In 1999, Alex settled in downtown San Francisco and studied illustration and fine arts in college. Though he didn’t immediately fall in love with the city, he eventually found his niche, initially working as a health advocate and spreading awareness about HIV prevention and safe sex education in the LGBT AAPI community.

“In the ‘90s, there was a lot of backlash in the community because a lot of perceptions of gay Asian Americans were that they were submissive, passive, and feminine," Alex explained, adding that the idea of Asian American drag queens in the Bay Are was virtually unheard of at the time.

Yet drag was something that Alex always felt drawn to throughout his life. As a child, he looked forward to Halloween and was enthralled by the idea of an annual holiday where he could dress up without the need to feel judged or criticized. “I’ve always wanted to entertain or be on stage. I never felt like I could do it. I always felt like I’m too shy or nobody wants to see me, or I’m not good enough," he said.

By age 21, all that changed once the heels went on, and the costume changes and lights took center stage. Alex began making weekly visits to the now-closed N’Touch, one of the earliest gay Asian bars in San Francisco.

On Thursday nights, he’d watch a mesmerizing performance of a show called Club T that was put together by his "drag mother,” LGBT rights activist Tita Aida.

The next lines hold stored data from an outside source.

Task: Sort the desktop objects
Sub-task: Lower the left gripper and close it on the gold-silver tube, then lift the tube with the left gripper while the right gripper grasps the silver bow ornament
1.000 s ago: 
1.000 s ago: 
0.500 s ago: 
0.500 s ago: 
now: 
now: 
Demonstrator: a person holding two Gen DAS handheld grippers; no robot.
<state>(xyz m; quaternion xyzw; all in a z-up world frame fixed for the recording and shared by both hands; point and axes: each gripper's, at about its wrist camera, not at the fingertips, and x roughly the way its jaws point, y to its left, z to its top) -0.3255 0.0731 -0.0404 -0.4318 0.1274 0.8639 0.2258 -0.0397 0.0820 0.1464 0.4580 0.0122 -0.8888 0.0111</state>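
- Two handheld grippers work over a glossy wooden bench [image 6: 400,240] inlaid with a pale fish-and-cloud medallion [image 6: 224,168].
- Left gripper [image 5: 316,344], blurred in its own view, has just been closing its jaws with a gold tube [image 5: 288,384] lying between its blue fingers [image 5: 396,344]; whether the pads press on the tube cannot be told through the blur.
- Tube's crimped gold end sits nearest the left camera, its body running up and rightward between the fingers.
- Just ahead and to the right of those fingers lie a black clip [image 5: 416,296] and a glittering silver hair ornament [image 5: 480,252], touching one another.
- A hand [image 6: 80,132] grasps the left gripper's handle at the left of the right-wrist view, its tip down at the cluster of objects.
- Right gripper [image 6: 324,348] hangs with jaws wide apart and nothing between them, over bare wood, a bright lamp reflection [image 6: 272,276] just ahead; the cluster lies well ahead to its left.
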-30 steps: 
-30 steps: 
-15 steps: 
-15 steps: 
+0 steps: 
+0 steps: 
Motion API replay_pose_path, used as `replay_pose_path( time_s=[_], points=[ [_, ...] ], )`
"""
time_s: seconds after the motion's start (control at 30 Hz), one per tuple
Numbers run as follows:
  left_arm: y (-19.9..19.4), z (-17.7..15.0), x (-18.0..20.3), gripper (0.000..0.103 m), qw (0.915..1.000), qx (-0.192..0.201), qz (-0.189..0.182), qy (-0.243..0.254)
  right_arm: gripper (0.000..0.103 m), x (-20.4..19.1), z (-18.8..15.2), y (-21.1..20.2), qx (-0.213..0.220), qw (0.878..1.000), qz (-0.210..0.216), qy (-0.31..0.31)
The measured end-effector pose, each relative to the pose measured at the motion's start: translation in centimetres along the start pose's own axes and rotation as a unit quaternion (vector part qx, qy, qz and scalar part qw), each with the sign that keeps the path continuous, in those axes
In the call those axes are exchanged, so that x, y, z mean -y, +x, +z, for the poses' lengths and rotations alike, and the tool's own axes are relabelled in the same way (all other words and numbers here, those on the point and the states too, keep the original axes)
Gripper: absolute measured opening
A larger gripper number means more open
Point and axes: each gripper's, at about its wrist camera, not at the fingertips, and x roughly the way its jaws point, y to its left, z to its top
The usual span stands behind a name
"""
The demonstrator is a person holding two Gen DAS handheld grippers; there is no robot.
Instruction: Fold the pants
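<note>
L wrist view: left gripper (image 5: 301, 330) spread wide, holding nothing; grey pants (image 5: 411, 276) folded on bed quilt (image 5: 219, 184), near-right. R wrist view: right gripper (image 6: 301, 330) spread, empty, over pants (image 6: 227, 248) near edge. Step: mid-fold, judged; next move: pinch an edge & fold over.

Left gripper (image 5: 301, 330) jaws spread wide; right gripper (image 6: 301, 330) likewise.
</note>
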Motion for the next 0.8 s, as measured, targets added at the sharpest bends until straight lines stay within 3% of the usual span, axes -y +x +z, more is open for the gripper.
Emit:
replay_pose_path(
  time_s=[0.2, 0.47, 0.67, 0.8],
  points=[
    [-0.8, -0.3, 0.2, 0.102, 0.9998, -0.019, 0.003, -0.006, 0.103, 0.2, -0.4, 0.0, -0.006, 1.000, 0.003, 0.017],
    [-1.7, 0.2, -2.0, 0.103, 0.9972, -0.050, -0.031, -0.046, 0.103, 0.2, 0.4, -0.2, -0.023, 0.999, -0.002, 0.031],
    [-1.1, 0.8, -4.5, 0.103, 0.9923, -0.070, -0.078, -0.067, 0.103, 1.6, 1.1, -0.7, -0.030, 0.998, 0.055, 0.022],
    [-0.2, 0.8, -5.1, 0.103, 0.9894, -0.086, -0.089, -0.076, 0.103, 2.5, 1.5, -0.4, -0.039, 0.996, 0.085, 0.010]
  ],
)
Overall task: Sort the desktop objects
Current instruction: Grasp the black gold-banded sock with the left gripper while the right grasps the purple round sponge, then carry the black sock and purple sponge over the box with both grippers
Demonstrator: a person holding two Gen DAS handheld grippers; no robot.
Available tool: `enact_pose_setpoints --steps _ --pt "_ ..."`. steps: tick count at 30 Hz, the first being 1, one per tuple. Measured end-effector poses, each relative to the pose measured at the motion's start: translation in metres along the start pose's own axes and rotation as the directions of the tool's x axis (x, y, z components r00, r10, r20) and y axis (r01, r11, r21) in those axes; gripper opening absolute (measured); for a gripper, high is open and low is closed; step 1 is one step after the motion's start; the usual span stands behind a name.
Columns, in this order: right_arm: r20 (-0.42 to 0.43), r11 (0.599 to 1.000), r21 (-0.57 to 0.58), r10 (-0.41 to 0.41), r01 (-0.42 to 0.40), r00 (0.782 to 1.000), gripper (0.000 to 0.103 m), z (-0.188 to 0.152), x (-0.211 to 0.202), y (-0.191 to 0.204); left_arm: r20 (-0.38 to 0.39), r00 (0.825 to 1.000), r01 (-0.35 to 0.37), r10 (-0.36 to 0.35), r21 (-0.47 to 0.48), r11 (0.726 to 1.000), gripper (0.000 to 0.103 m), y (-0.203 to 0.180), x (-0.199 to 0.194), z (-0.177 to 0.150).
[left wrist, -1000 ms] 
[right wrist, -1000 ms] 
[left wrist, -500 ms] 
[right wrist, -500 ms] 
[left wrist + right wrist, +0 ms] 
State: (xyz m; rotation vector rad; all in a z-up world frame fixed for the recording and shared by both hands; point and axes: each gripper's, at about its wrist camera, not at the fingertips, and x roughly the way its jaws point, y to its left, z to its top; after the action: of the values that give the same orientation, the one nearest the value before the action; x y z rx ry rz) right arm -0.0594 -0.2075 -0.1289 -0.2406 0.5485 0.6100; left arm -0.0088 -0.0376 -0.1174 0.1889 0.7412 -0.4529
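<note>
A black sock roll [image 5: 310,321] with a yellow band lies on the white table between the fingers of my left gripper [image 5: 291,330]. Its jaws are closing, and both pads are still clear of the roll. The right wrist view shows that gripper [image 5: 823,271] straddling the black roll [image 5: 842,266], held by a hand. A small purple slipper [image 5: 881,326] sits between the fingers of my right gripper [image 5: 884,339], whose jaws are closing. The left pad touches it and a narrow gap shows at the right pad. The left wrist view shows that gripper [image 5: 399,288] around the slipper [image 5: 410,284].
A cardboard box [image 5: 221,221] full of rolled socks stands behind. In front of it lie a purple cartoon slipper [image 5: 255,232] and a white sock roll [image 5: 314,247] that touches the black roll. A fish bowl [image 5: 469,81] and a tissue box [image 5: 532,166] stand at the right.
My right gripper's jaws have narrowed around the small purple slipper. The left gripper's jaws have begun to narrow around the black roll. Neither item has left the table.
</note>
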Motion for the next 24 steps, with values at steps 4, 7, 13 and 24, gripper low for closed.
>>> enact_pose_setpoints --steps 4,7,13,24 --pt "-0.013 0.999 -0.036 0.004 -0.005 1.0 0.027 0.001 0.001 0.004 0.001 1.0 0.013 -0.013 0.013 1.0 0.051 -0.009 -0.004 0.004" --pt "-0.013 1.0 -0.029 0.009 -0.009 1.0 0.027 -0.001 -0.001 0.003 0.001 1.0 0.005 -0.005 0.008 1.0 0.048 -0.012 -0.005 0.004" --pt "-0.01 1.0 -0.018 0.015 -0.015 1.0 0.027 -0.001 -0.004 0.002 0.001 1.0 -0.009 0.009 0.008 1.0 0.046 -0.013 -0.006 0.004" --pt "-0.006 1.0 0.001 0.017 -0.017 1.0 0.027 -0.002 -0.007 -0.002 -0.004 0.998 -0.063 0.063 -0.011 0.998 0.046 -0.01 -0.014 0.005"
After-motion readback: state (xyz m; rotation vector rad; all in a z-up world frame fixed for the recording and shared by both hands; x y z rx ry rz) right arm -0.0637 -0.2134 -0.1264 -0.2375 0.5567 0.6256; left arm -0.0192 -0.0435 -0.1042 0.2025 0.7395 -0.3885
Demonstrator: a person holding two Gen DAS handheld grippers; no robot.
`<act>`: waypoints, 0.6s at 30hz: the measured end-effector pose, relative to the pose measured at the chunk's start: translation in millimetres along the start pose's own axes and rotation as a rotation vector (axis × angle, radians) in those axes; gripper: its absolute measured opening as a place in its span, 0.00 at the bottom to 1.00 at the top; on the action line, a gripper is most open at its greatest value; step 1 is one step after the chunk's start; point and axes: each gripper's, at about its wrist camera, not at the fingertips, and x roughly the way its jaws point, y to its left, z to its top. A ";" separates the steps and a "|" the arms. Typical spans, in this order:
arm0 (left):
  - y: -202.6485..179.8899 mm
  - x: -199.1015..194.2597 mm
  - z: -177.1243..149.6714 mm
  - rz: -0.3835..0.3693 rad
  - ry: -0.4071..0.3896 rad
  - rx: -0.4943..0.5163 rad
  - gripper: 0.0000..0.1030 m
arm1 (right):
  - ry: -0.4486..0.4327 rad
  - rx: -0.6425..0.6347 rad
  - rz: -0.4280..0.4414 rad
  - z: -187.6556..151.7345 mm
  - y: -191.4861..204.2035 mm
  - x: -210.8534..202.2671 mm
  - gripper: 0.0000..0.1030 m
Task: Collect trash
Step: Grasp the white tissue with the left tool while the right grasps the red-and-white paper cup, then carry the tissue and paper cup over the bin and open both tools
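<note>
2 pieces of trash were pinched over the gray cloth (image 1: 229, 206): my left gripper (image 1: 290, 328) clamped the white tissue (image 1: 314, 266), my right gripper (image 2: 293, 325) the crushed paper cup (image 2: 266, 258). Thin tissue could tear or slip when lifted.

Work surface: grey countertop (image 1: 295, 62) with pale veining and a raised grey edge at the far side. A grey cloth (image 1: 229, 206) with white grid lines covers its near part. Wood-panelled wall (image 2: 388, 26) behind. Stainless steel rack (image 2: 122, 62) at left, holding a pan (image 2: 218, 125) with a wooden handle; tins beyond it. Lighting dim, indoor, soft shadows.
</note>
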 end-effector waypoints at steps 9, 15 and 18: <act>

Under a swarm of strobe lights and in the middle of a sweaty crowd, Alex said he couldn’t help but feel at home.

“I saw her show and was blown away. I thought to myself, ‘I’ve never seen Asian drag queens before,’” he recalled.

In 2005, Alex took the plunge and made his debut in drag during one of Tita Aida’s shows, “Drags for Cash.” Recalling the night, he said he was probably drunk while performing under the identity of “Scary Bradshaw,” a parody of “Sex and the City.” But there was something powerful about being dressed in a completely different character: all of the nervousness and insecurities went away when Alex became Estée.

“You put makeup and a wig on, and it’s not me anymore. It’s a persona. I could be whoever I want. This is a mask, and it’s the illusion. It was liberating in that sense,” he said.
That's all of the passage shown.